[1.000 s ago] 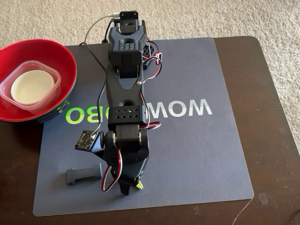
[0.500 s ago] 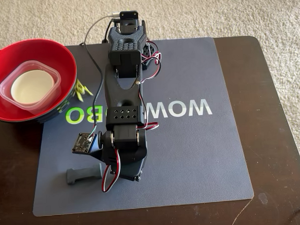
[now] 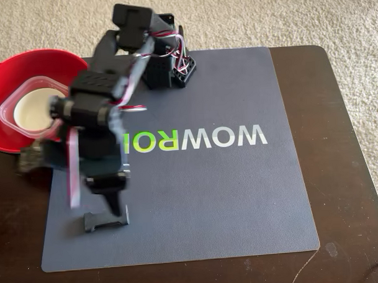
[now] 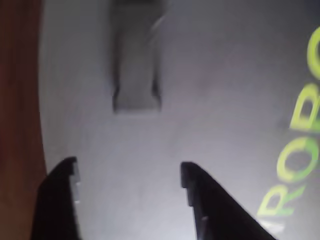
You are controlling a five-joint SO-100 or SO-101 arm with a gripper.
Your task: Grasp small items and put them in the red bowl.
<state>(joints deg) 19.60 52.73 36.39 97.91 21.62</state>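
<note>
The hand (image 4: 127,180) is seen held wide open and empty above the black buckle piece (image 3: 106,221) lying at the mat's (image 3: 240,195) near left, apparently lined up for a grasp, while the red bowl (image 3: 6,76), far left, is already loaded with the clear tub (image 3: 14,101).

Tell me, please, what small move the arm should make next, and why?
Probably ease the tool forward and down over the black buckle piece. In the wrist view its jaws stand open and empty, with the piece lying on the mat just ahead, roughly centred between them.
</note>
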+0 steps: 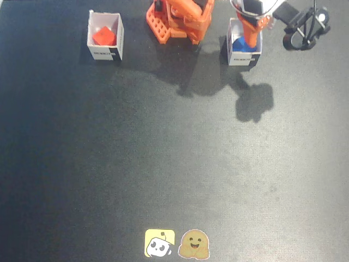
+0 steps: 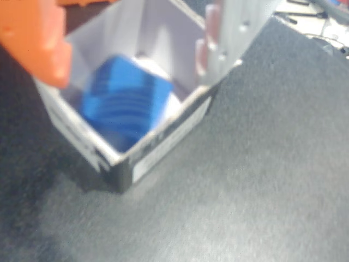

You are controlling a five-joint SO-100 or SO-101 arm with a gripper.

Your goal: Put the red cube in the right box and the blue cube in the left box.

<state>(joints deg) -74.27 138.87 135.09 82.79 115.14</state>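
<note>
The small red cube (image 1: 103, 37) already sits inside a white card box with a pinkish inside (image 1: 105, 52), far away on the left in the fixed view. The small bright blue cube (image 2: 124, 101) lies inside the other white card box with a grey-white inside (image 2: 163, 143), far on the right. The orange and white gripper (image 2: 131, 41) hangs over that box with its fingers apart, holding nothing. So the drop looks done. Next, the arm should lift straight up and not bump the box.
</note>
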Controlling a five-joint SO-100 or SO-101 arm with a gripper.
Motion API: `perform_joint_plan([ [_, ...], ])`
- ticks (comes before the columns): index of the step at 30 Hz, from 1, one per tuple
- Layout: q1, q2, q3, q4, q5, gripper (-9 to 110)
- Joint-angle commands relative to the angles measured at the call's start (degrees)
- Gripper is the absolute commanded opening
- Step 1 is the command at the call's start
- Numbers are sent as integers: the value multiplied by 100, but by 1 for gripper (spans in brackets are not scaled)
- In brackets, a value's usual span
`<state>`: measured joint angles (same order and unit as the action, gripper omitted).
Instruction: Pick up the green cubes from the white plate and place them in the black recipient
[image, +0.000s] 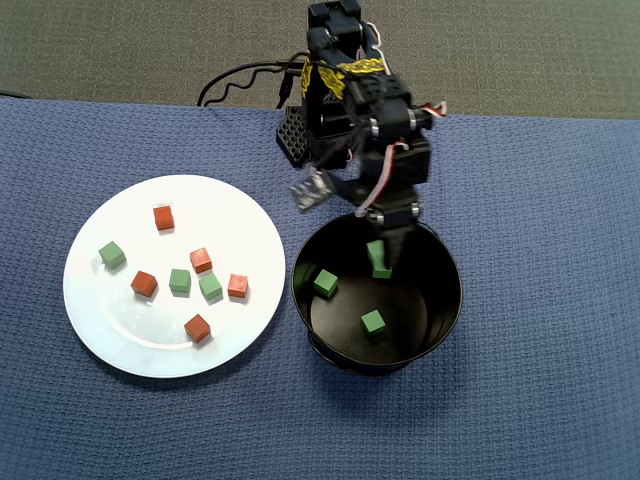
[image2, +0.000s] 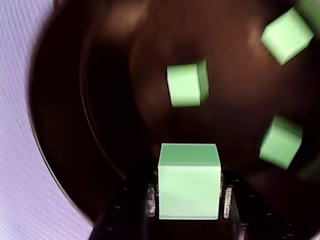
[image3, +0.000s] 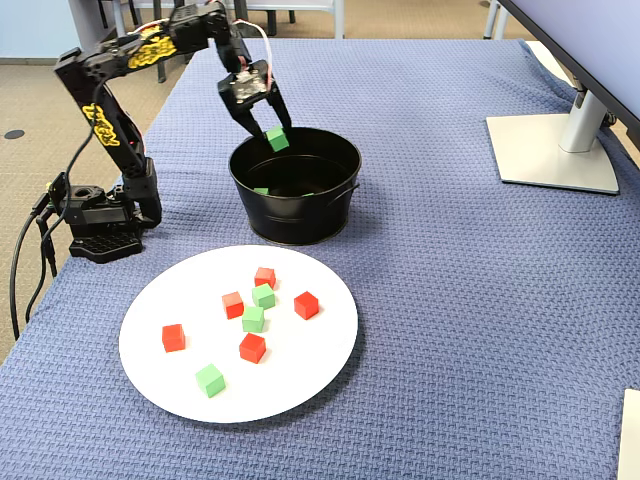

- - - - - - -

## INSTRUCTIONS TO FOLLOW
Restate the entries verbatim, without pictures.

## RESPONSE
[1.000 s ago] 
[0.500 s ago] 
[now] 
[now] 
You are controlling a five-joint SO-100 or SO-101 arm with a gripper.
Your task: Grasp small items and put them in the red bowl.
<state>(joints deg) 19.60 52.73 36.39 97.91 21.62</state>
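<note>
The hand (image 4: 127,180) is seen held wide open and empty above the black buckle piece (image 3: 106,221) lying at the mat's (image 3: 240,195) near left, apparently lined up for a grasp, while the red bowl (image 3: 6,76), far left, is already loaded with the clear tub (image 3: 14,101).

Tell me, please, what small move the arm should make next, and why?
Probably ease the tool forward and down over the black buckle piece. In the wrist view its jaws stand open and empty, with the piece lying on the mat just ahead, roughly centred between them.
</note>
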+0 steps: 
+0 steps: 

You are controlling a five-joint SO-100 or SO-101 arm with a gripper.

Your goal: Put the red cube in the right box and the blue cube in the left box.

<state>(joints deg) -74.27 138.87 135.09 82.79 115.14</state>
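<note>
The small red cube (image 1: 103, 37) already sits inside a white card box with a pinkish inside (image 1: 105, 52), far away on the left in the fixed view. The small bright blue cube (image 2: 124, 101) lies inside the other white card box with a grey-white inside (image 2: 163, 143), far on the right. The orange and white gripper (image 2: 131, 41) hangs over that box with its fingers apart, holding nothing. So the drop looks done. Next, the arm should lift straight up and not bump the box.
</note>
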Controlling a five-joint SO-100 or SO-101 arm with a gripper.
Motion API: `perform_joint_plan([ [_, ...], ])`
- ticks (comes before the columns): index of the step at 30 Hz, from 1, one per tuple
- Layout: q1, q2, q3, q4, q5, gripper (-9 to 110)
- Joint-angle commands relative to the angles measured at the call's start (degrees)
- Gripper is the absolute commanded opening
- Step 1 is the command at the call's start
- Numbers are sent as integers: the value multiplied by 100, but by 1 for gripper (spans in brackets are not scaled)
- In brackets, a value's usual span
`<state>`: measured joint angles (same order and unit as the action, gripper omitted).
Instruction: Pick up the green cubes from the white plate and place them in the black recipient
[image, +0.000s] 
[image2, +0.000s] 
[image3, +0.000s] 

The exercise is finished and nothing remains.